Sep 222012
 September 22, 2012  Posted by  Business

Back on July 5, Aliette de Bodard tweeted, “WTF, FB greets me with a picture of one of my friends and asks me “is this your friend’s real name”? Like I’m going to denounce them…” Her tweet was re-tweeted by only one person and got only one response.  On July 6, however, Heise reported on Facebook’s attempt to get information on whether its users were really using their real names or pseudonyms.  Apart from Heise, a handful of other sites also mentioned this latest development, but only one was in English, which may help explain why the story really didn’t get any traction.

Fast-forward a few months, and when “dǝǝɥƆ Deefy” tweeted, “Facebook wants to know if your friends’ names are real. Are you going to be the snitch?” it gets over 800 re-tweets and its own hashtag – #snitchgate.

So Facebook has been doing this since the beginning of July, but it seemingly flew under privacy advocates’ radar until September 19.  In a statement to AllFacebook, Facebook explains:

We are always looking to gauge how people use Facebook and represent themselves to better design our product and systems. We are showing people information that their friends have made available to them, and we indicate to the person taking the survey that their response will be anonymous to ensure them that we are not sharing their data with anyone and only looking to understand the results in an aggregate sense. Additionally, it is important to understand that we will not be using this data for enforcement actions.

But there’s no way out of the survey pop-up except to click “I don’t want to answer:”

Screenshot or illustration by @chapeaudefee
Of course, Facebook is a company and not the government, so they can decide that their Terms of Service requires real names – even if they don’t attempt to justify it by saying the real names policy is for safety purposes.  And they can take steps to find out whether most users are complying with those terms.  There’s nothing seemingly illegal or unethical about what Facebook is doing.  It’s just plain creepy.  And it may create distrust among users who fear they will be “outed.” How social is that?

But more than creepy, it also reminds us that while Facebook offers its users some privacy settings and controls, its business model is based on real names and making as much information about users as public as possible so that advertisers can target advertising.  Using a pseudonym on Facebook still permits targeted advertising based on content, but how much richer would the data mining – and advertising revenues for Facebook – be if the Facebook account can be linked to Gmail or other accounts?

So what should a good friend do when confronted by the screen?  Do you say “yes?” (even if it’s not the real name) or do you answer “I don’t want to answer?”  Hopefully, you won’t answer “no.”

As for me, I’ll never encounter that survey, because I’ve never used Facebook and never understood why anyone who cares about their privacy would use it. But that’s just me. YMMV.

  2 Responses to “Is #Snitchgate much ado about nothing?”
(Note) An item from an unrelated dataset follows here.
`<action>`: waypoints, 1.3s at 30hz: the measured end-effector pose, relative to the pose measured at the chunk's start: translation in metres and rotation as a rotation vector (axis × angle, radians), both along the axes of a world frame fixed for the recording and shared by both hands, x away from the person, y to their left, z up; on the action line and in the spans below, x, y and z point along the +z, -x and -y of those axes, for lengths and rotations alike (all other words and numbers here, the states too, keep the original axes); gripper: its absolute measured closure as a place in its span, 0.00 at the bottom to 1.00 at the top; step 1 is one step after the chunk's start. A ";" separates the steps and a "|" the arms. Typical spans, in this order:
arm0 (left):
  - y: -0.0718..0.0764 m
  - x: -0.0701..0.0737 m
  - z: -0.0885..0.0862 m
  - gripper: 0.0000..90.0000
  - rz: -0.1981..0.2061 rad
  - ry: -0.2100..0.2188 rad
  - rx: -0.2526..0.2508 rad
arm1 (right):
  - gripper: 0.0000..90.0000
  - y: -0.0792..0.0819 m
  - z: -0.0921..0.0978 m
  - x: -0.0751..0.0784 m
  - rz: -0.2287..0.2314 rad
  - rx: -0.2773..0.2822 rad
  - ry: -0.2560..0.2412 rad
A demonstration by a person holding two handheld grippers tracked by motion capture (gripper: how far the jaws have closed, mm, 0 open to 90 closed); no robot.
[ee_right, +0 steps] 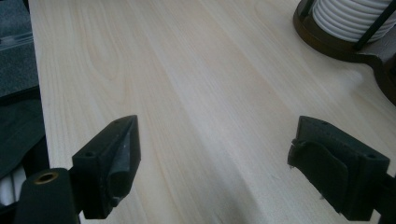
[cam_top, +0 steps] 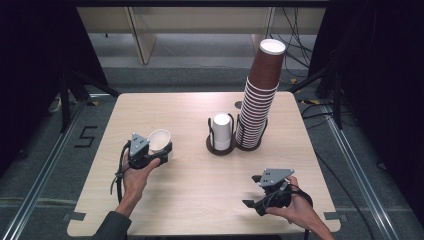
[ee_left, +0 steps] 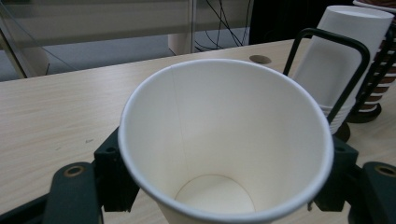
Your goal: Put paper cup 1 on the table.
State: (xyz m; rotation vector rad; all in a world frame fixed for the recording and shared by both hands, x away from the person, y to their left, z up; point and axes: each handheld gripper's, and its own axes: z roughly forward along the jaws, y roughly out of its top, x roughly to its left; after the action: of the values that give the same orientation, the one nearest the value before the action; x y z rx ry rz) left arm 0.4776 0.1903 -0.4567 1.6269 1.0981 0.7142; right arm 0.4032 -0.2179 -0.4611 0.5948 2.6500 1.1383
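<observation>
1. At the table's left half, a white paper cup sits clamped between the jaws of the left gripper, tilted with its open mouth facing forward and up; the left gripper view looks straight into the empty cup, a black jaw pressed against its wall on each side.

2. Held clear of the wooden table, the cup appears to be in transit, well apart from the holders at the table's middle.

3. Just ahead and to the right stands a black wire holder carrying a short stack of upturned white cups, and touching it on its far side a second holder bears a tall, leaning stack of brown cups.

4. Near the table's front right corner, the right gripper rests low over bare wood, its jaws spread wide with nothing between them, as the right gripper view confirms.

5. Judged from this moment, the step in hand is carrying a single cup between stack and table; which way it is bound cannot be told.

6. Whichever way it goes, the next move calls for a light, steady squeeze so the thin wall does not buckle, and a turn of the wrist to bring the cup level before release.
</observation>
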 end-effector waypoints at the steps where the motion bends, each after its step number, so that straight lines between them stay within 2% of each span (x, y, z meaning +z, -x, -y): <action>1: -0.003 0.000 0.000 0.29 0.000 -0.002 0.002 | 0.18 0.000 0.000 0.000 -0.003 0.003 -0.004; 7: -0.024 -0.003 -0.005 0.29 -0.013 -0.010 0.026 | 0.18 0.000 0.000 0.000 -0.001 0.000 0.002; 9: -0.031 -0.005 -0.007 0.29 -0.009 -0.036 0.039 | 0.18 0.000 0.000 0.000 -0.002 0.001 0.002; 13: -0.042 -0.011 -0.011 0.29 -0.019 -0.027 0.056 | 0.18 0.001 0.000 0.000 -0.002 -0.004 0.005; 18: -0.049 -0.018 -0.012 0.28 -0.029 -0.015 0.072 | 0.18 0.001 0.000 -0.001 -0.009 -0.005 0.006; 21: -0.054 -0.021 -0.010 0.28 -0.039 -0.025 0.077 | 0.18 0.002 -0.001 -0.001 -0.024 -0.005 0.006; 22: -0.055 -0.022 -0.010 0.28 -0.038 -0.032 0.076 | 0.18 0.000 -0.001 -0.002 0.002 0.011 0.006; 24: -0.058 -0.024 -0.009 0.28 -0.040 -0.035 0.080 | 0.18 0.000 -0.001 -0.002 -0.010 0.007 0.009; 26: -0.061 -0.025 -0.009 0.28 -0.044 -0.020 0.082 | 0.18 0.000 -0.001 -0.002 -0.010 0.008 0.009; 31: -0.067 -0.027 -0.007 0.27 -0.045 -0.047 0.095 | 0.18 0.000 -0.001 -0.002 -0.011 0.008 0.010; 36: -0.073 -0.032 -0.008 0.27 -0.060 -0.048 0.109 | 0.18 -0.001 -0.001 -0.002 -0.009 0.010 0.009; 39: -0.074 -0.035 -0.007 0.26 -0.053 -0.059 0.111 | 0.18 -0.001 -0.001 -0.003 -0.007 0.013 0.010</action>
State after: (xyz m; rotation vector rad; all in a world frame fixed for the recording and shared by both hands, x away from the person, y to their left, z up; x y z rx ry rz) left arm 0.5517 0.1971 -0.4917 1.6521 1.2231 0.7861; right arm 0.4039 -0.2170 -0.4637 0.5821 2.6674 1.1279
  1. I contacted @chapeaudefee directly about the screenshot snippet that appears to be at the center of #snitchgate, and received the following response that can be read at the following Twitter URL:

  2. Thanks, Keith. I had found screenshots from July in German publications that are consistent with the text of what @chapeaudefee posted, as well as another English-language post from three months ago that quoted the screen so I’m pretty confident the content is correct and it seems more likely to be a screenshot than an illustration, but I’ve edited the post to reflect the latter possibility.